Países americanos usam apreensões do narcotráfico no combate à covid-19
Dois países latino-americanos adotaram uma maneira original de obter parte dos recursos necessários ao combate à Covid-19. Argentina e Colômbia usam ativos apreendidos do narcotráfico e oriundos de outras atividades criminosas para fortalecer seus sistemas de saúde diante do avanço do vírus.
Com o mundo todo lutando para conter a disseminação do coronavírus, muitos países enfrentam com dificuldade o desafio de comprar o equipamento sanitário e hospitalar necessário para conter a pandemia. De carros a imóveis que pertenciam a criminosos suspeitos, esses bens são usados para transportar ou abrigar pacientes com coronavírus ou isolar pessoas em risco devido à pandemia.
Isso é possível graças a uma figura jurídica chamada “extinção de domínio”, que se aplica a ativos supostamente adquiridos ilegalmente. Basicamente, permite que os pertences ilícitos de pessoas acusadas de crimes como tráfico de drogas, lavagem de dinheiro, tráfico humano, terrorismo ou corrupção sejam colocados à disposição do Estado.
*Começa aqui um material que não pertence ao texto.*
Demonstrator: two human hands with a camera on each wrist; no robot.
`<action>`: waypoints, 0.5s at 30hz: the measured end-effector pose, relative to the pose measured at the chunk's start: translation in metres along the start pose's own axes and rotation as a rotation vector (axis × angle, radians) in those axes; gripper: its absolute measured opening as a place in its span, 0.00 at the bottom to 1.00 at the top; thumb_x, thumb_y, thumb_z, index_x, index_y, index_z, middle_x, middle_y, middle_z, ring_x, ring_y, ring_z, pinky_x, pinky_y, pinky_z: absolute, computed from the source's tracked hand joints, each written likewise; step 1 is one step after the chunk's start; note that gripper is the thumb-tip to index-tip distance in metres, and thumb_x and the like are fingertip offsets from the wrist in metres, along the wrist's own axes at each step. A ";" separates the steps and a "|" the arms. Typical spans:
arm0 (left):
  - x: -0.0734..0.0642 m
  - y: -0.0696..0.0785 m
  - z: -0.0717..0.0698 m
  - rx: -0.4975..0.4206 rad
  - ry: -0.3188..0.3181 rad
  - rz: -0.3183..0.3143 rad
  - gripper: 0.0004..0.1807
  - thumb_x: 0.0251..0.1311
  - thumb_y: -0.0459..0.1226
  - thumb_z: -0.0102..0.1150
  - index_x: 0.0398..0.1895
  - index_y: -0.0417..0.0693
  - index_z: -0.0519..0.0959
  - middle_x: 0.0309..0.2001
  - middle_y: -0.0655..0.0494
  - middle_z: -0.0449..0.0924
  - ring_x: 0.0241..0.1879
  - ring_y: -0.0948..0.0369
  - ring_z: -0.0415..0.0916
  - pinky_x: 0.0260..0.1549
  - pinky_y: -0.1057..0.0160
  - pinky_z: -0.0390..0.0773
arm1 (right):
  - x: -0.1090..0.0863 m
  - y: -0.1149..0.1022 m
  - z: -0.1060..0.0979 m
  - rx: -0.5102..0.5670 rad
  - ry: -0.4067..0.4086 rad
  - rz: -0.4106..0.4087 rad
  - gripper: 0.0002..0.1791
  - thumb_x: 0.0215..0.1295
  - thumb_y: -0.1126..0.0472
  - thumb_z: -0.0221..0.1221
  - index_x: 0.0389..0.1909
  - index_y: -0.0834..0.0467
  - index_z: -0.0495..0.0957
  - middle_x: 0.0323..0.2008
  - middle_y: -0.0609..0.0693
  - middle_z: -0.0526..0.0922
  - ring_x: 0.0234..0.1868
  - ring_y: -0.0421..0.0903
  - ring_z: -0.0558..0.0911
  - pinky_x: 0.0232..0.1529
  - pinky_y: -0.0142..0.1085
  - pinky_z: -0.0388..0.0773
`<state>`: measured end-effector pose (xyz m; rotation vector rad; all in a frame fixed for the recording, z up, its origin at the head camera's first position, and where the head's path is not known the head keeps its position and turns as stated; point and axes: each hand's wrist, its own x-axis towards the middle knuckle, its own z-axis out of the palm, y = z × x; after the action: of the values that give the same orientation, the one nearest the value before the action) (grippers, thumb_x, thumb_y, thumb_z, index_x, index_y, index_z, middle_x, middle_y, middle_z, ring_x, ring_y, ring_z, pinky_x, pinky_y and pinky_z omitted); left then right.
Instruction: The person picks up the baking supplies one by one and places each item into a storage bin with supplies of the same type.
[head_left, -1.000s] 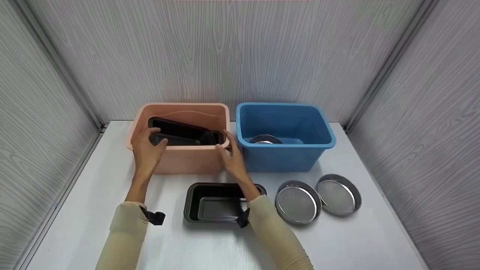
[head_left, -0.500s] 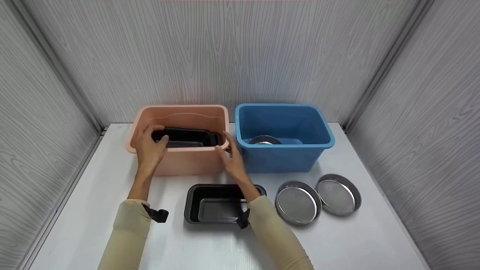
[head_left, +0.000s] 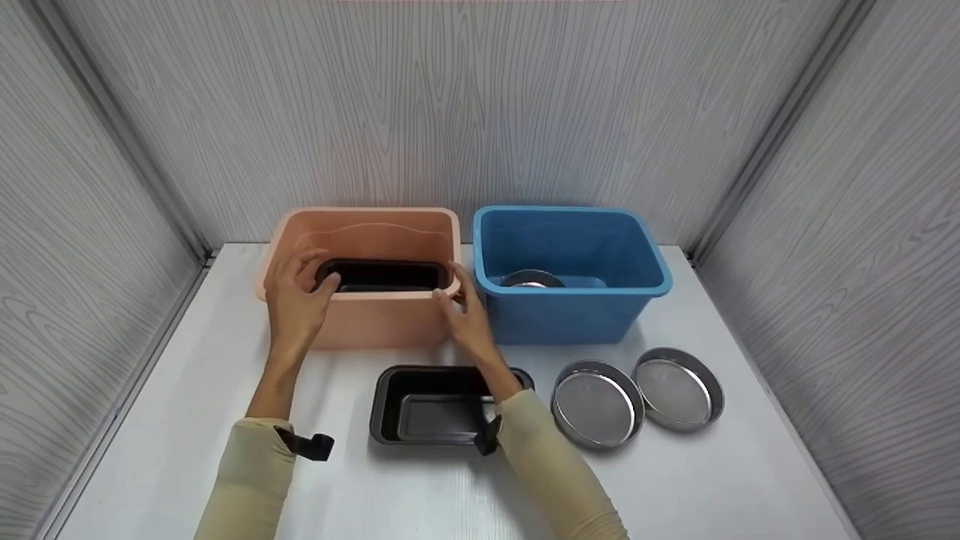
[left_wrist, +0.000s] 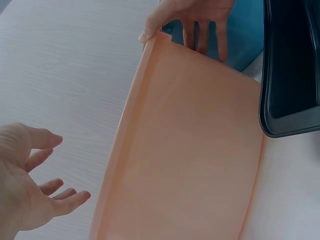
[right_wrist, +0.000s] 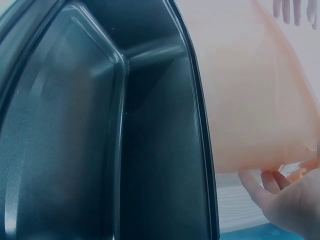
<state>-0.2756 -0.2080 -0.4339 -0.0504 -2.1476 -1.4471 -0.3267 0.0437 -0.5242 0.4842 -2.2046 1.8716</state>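
Observation:
My left hand (head_left: 294, 304) hovers at the left end of the peach bin (head_left: 382, 322), thumb and fingers spread and nothing between them. In the left wrist view the left hand (left_wrist: 30, 180) is apart from the bin's rim. Inside the bin a black loaf pan (head_left: 386, 279) lies about level, its lower part hidden by the front wall. My right hand (head_left: 466, 315) grips the bin's front right corner, thumb on the rim and fingers down the outer side. Another black loaf pan (head_left: 439, 418) sits on the table under my right forearm.
To the right of the peach bin stands a blue bin (head_left: 562, 319) with a round metal pan (head_left: 534, 277) inside. Two shallow round metal pans, a nearer one (head_left: 592, 409) and a farther one (head_left: 675, 394), lie side by side on the white table (head_left: 352, 487).
The loaf pan in the peach bin has gone from tilted to about level and lower. My left hand has let go of it. The right hand has stayed at the corner.

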 end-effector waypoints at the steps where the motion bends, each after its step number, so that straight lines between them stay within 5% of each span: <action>1: -0.001 0.000 -0.001 0.001 -0.003 -0.006 0.20 0.64 0.28 0.67 0.60 0.40 0.81 0.68 0.41 0.72 0.72 0.48 0.65 0.66 0.42 0.71 | 0.000 0.000 0.000 -0.006 -0.002 0.005 0.34 0.79 0.57 0.57 0.81 0.52 0.59 0.79 0.57 0.60 0.65 0.58 0.72 0.71 0.57 0.67; 9: -0.009 0.002 -0.008 -0.055 -0.086 -0.070 0.26 0.67 0.32 0.68 0.67 0.43 0.77 0.71 0.43 0.70 0.72 0.43 0.68 0.68 0.47 0.72 | 0.000 0.002 -0.002 -0.054 -0.020 0.048 0.34 0.80 0.51 0.56 0.81 0.51 0.58 0.80 0.52 0.60 0.70 0.56 0.72 0.71 0.51 0.69; 15: -0.016 0.003 -0.013 -0.047 -0.116 -0.060 0.29 0.66 0.35 0.70 0.70 0.46 0.76 0.69 0.42 0.73 0.69 0.44 0.70 0.65 0.45 0.74 | 0.001 0.003 -0.001 -0.041 -0.016 0.032 0.34 0.80 0.52 0.56 0.81 0.52 0.58 0.78 0.53 0.62 0.67 0.55 0.73 0.70 0.52 0.70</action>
<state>-0.2556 -0.2136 -0.4353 -0.0904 -2.2249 -1.5643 -0.3285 0.0448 -0.5263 0.4607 -2.2701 1.8401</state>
Como funciona – As pessoas investigadas por esses crimes geralmente enfrentam processos criminais, e suas propriedades, em países que não possuem um regime de extinção de domínio, só podem ser confiscadas se a pessoa for condenada (algo que pode levar anos). Com o mecanismo de extinção de domínio, o procedimento é muito mais rápido.
A justiça pode apreender fortunas de origem suspeita mesmo antes do processar criminalmente o acusado. Nesses países, quando um juiz criminal decreta medidas cautelares sobre bens suspeitos de origem criminosa, esses bens imediatamente vão para a jurisdição civil, onde é decidido o possível confisco. Ou seja, mesmo antes de um suspeito ser processado e condenado pela Justiça, tudo o que se presume ter sido adquirido por meio de atividades ilegais passa para as mãos da Justiça civil.
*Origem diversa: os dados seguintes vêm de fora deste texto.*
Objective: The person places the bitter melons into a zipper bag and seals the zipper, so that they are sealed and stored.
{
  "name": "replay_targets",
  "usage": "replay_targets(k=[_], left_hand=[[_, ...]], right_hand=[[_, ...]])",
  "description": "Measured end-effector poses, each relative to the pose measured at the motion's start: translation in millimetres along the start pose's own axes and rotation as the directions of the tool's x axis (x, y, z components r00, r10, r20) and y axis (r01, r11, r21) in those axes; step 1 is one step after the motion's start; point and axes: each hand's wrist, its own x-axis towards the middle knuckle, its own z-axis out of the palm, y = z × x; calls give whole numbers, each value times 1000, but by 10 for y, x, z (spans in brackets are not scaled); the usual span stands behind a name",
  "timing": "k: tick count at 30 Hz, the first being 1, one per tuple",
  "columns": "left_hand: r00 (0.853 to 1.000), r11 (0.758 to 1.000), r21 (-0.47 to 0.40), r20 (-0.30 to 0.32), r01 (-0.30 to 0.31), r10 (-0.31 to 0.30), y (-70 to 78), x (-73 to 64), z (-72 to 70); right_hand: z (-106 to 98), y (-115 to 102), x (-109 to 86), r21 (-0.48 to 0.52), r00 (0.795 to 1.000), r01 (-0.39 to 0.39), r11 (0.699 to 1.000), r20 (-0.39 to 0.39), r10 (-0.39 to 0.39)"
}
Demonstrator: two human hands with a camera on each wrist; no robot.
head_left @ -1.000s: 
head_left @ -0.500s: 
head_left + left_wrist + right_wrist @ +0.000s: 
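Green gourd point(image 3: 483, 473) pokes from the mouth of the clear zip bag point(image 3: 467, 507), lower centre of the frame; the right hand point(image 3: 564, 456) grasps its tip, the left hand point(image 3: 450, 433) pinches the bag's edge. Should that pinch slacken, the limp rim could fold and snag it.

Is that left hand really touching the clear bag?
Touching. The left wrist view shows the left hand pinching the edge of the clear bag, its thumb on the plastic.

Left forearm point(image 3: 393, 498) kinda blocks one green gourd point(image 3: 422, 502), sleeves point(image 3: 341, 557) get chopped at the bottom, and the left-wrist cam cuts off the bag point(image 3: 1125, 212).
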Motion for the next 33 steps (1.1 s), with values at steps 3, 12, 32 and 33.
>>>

Com a aplicação da extinção de domínio sobre esses bens, o suspeito perde seus direitos de propriedade sobre eles. Aí esses ativos passam para as mãos do Estado e são administrados por entidades criadas especialmente para esse fim.
Na Colômbia, onde a extinção de domínio foi aprovada por lei em 2014, esse órgão é a Sociedad de Activos Especiales (SAE). Na Argentina, que aprovou o regime no início de 2019 por meio de um decreto do então presidente Mauricio Macri (que não teve o projeto aprovado no Congresso), é a Agência de Administração de Ativos do Estado (AABE).
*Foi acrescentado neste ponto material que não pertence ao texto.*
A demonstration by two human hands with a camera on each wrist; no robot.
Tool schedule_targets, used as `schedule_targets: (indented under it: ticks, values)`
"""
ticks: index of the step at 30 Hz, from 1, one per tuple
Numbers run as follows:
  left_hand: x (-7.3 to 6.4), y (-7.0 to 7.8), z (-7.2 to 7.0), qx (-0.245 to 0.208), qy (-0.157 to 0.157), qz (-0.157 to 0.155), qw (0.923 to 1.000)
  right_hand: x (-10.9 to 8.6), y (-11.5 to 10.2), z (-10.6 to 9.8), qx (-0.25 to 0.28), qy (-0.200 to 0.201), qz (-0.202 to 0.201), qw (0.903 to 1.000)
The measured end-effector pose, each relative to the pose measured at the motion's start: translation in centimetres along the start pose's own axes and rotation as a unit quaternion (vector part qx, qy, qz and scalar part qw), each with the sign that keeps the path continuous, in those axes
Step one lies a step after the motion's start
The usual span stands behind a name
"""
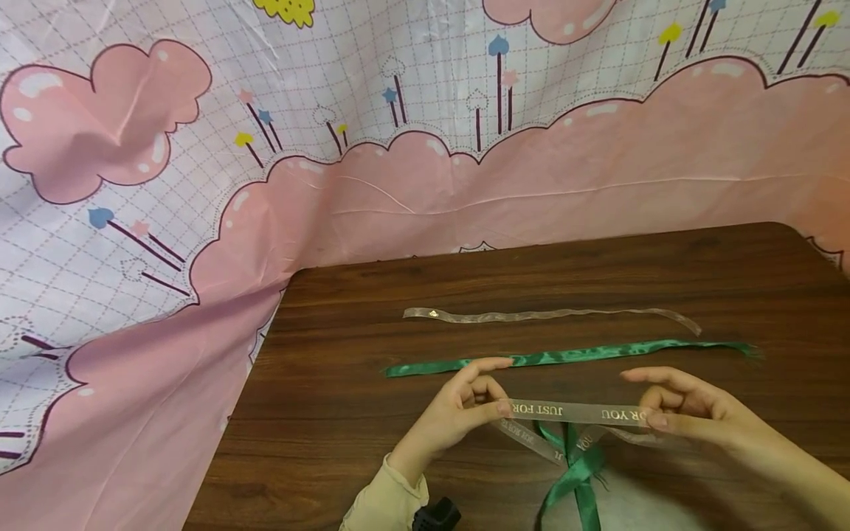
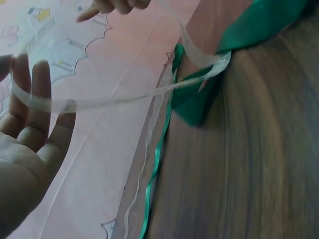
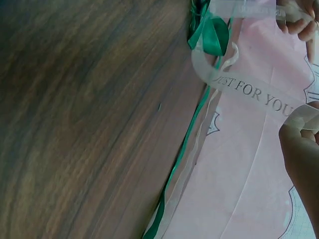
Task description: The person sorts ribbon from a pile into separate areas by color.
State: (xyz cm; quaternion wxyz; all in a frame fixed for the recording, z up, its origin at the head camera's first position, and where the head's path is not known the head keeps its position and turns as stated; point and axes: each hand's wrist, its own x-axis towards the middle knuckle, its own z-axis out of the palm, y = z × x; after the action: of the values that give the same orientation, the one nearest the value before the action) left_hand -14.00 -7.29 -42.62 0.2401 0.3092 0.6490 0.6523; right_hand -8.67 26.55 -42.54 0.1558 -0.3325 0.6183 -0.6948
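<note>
A sheer ribbon (image 1: 571,411) printed "JUST FOR YOU" is stretched between two hands above the table. My left hand (image 1: 458,404) pinches one part of it between thumb and fingers, and my right hand (image 1: 704,409) pinches another. Below, the same ribbon loops back on both sides toward a gathered green satin ribbon (image 1: 576,479), whose folds and tails lie under the hands. In the left wrist view the sheer band runs across the fingers (image 2: 42,94). The right wrist view shows its lettered loop passing by the green ribbon folds (image 3: 215,37).
Beyond the hands, a flat green ribbon (image 1: 598,352) lies across the brown wooden table (image 1: 319,413). Farther back is another thin sheer ribbon (image 1: 518,318). A cartoon-print cloth (image 1: 372,199) hangs behind and to the left. A black device (image 1: 436,514) sits at the left sleeve.
</note>
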Motion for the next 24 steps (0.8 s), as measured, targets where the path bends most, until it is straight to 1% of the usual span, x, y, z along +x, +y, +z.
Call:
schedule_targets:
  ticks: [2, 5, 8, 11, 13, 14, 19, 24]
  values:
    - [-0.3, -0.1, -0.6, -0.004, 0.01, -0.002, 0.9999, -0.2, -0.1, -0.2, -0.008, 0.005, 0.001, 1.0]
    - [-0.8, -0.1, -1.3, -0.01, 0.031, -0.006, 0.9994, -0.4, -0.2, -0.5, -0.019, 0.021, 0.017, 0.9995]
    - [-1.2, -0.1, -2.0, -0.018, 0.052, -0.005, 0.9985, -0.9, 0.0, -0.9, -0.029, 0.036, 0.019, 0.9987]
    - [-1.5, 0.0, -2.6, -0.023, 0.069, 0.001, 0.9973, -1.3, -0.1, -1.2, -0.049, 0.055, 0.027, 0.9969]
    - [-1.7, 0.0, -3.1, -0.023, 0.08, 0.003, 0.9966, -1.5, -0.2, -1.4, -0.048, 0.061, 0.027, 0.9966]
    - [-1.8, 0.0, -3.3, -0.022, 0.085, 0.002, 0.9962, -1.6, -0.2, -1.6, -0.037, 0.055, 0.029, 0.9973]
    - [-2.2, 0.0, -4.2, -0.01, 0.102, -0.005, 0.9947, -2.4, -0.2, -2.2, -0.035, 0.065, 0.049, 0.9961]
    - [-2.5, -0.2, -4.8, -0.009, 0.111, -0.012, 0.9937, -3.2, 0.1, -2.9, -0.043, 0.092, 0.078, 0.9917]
Contra a covid-19 – Esses dois países não são os únicos na região que adotam sistemas desse tipo. Peru, México, El Salvador, Honduras, Guatemala e Bolívia também têm figuras legais semelhantes em sua legislação, assim como vários outros países do mundo.
No entanto, Argentina e Colômbia são os dois primeiros que atribuíram a esse recurso um uso específico na luta contra o coronavírus.
No Brasil, o pacote das dez medidas contra a corrupção previa, originalmente, a criação da chamada ação de extinção de domínio, para permitir “dar perdimento a bens sem origem lícita, independentemente da responsabilização do autor dos fatos ilícitos, que pode não ser punido por não ser descoberto, por falecer ou em decorrência de prescrição”.
A Câmara chegou a tirar este ponto durante a votação, mas ele foi resgatado pelos senadores. O projeto, no entanto, ainda não foi votado novamente pela Câmara.